Wednesday, October 15, 2008

Is McCain going to bring up Ayers on Wednesday?

It is likely, and of course it will be a loosing argument. Who should care about such a side story while the economy is collapsing?

read more digg story
Sen. Barack Obama is pushing back anew against the "palling around with terrorists" charge -- running two television advertisements and a radio spot in states where the Republican Party has ads noting his association with 1960s radical Bill Ayers.The subject is expected to arise in Wednesday night's debate. Sen. John McCain, in fact, said Obama had "probably ensured" that the subject will come up -- and that he was astonished to hear Obama accuse him of being too afraid to say it to his face in their two earlier encounters.
"It's not that I give a damn about some old washed-up terrorist and his terrorist wife, that on 2001, said they'd wished they'd bombed more," McCain told a radio interviewer.
"What I care about, and what the American people care about, is whether he is being truthful with the American people, whether it be on raising taxes, or whether it be his commitment to take public financing," McCain continued, "or whether it be his association with Ayers, who he said was a guy in the neighborhood when the fact is he launched his political career in Bill Ayers' living room."
The Obama ads directly take on that charge, and others.
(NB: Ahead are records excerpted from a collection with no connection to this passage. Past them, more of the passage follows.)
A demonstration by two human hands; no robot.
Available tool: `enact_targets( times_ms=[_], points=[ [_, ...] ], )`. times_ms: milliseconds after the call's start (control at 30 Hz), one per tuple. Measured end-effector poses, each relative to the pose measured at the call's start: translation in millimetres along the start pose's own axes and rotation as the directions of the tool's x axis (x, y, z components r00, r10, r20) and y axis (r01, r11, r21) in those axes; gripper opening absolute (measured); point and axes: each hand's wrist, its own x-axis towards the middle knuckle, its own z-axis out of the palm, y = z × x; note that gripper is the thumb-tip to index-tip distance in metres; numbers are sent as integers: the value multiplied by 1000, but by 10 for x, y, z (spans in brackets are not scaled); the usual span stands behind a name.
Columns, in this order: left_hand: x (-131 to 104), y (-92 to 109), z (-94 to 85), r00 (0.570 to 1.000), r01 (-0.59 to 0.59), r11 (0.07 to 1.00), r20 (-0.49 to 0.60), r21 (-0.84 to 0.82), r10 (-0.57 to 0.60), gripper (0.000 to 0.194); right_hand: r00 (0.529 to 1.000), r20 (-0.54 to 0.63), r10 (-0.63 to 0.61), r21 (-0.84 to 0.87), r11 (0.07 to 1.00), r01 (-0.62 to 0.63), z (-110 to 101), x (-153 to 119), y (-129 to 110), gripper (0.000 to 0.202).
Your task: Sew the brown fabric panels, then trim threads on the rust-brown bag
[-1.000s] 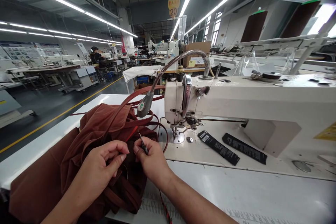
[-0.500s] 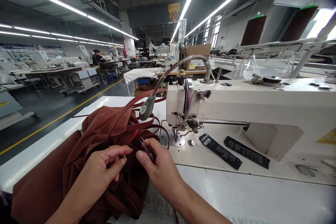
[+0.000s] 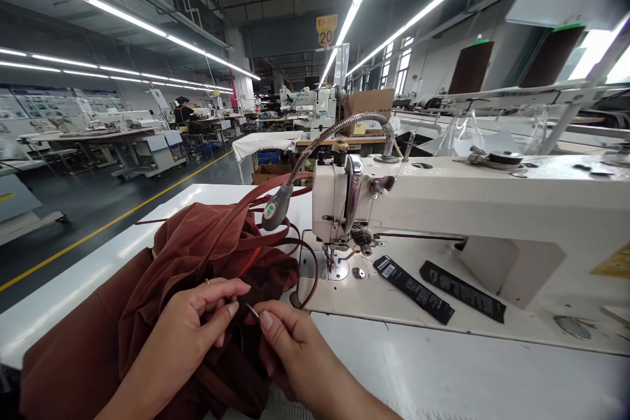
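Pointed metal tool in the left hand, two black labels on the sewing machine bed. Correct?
Wrong hand: the head view shows the pointed metal tool in the right hand, not the left hand. The two black labels do lie on the sewing machine bed.

Two bare hands, one left hand (image 3: pixel 184 331) and one right hand (image 3: pixel 298 344); one slender, pointed metal tool (image 3: pixel 252 312); one heap of reddish-brown fabric (image 3: pixel 123 315); one white foreground sewing machine (image 3: pixel 443 193); one grey gooseneck lamp (image 3: pixel 278 207); two black printed label strips (image 3: pixel 413 290); two dark brown, green-topped thread cones (image 3: pixel 471 68); one distant dark-clothed person (image 3: pixel 184 112).
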Motion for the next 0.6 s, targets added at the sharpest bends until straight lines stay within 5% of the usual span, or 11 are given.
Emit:
enact_targets(
  times_ms=[600],
  points=[
    [-10, 3, -5, 1000, -13, 999, 7, 34, 13, 39, 992, 4, 122, -26, 992, -122, -45, 29, -100, 23]
  ],
)
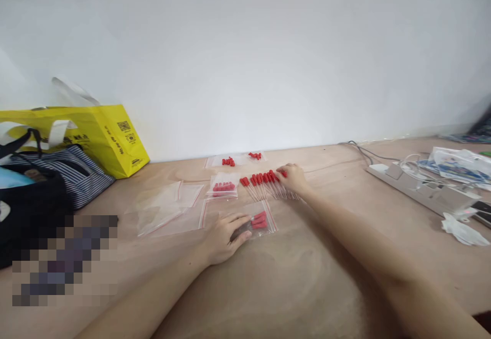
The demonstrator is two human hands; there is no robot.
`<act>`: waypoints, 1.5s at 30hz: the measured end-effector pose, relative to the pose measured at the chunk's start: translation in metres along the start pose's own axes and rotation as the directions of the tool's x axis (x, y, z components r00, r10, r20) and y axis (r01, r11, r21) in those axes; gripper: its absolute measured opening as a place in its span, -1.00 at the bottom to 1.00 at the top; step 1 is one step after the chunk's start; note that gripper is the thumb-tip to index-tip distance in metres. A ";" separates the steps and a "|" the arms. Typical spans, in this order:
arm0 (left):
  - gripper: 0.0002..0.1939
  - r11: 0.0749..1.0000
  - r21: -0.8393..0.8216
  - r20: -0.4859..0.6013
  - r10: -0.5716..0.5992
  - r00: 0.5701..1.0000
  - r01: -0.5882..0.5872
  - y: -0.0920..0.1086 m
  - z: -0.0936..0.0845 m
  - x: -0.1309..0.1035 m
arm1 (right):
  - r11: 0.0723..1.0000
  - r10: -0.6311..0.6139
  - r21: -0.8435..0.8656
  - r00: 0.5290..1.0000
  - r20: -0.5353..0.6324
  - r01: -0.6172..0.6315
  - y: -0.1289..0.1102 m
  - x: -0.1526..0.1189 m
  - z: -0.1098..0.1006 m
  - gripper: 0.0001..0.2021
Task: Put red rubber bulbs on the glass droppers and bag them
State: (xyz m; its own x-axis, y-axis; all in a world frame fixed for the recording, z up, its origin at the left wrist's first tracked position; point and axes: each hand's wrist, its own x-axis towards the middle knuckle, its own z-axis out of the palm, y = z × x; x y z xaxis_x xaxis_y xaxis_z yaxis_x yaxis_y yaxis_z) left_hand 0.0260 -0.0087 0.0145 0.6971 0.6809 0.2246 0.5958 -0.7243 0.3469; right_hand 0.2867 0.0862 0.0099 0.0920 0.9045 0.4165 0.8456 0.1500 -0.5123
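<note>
My left hand (226, 234) lies on a clear zip bag (271, 221) with a few red-topped droppers inside, its fingers stretched out and the thumb apart. To the right, my right hand (293, 177) has its fingers closed at the red bulb of a dropper, at the end of a row of glass droppers (264, 179) with red rubber bulbs. The grip itself is partly hidden. Another zip bag (223, 188), filled with red-topped droppers, sits between my hands and the wall. Flat zip bags (169, 211) overlap on the left.
By the wall lie more bags holding red-topped droppers (229, 161). A yellow bag (115, 139), a striped pouch (86, 175) and a black bag (34, 211) stand left. At right are a power strip (402, 185) with cables and a crumpled tissue (462, 230).
</note>
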 end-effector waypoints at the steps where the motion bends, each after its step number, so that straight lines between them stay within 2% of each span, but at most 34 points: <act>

One of Obama's TV ad shows an exterior shot of a Ramada Inn and a narrator, with a weary-sounding tisk-tisk, says Obama started his "first campaign here, not in anyone's living room."
"John McCain admits if the election is about the economy, he's going to lose," the television ad says.
The controversy over Ayers appears to have had little negative impact on Obama. In a just released NYT-CBS News poll, nearly two-thirds of respondents said they had already heard "a lot" or "some" about Obama's association with Ayers. But only 9 percent volunteered that they were bothered by that connection. A majority, 56 percent said there was nothing about Obama's background or past associations that concerned them.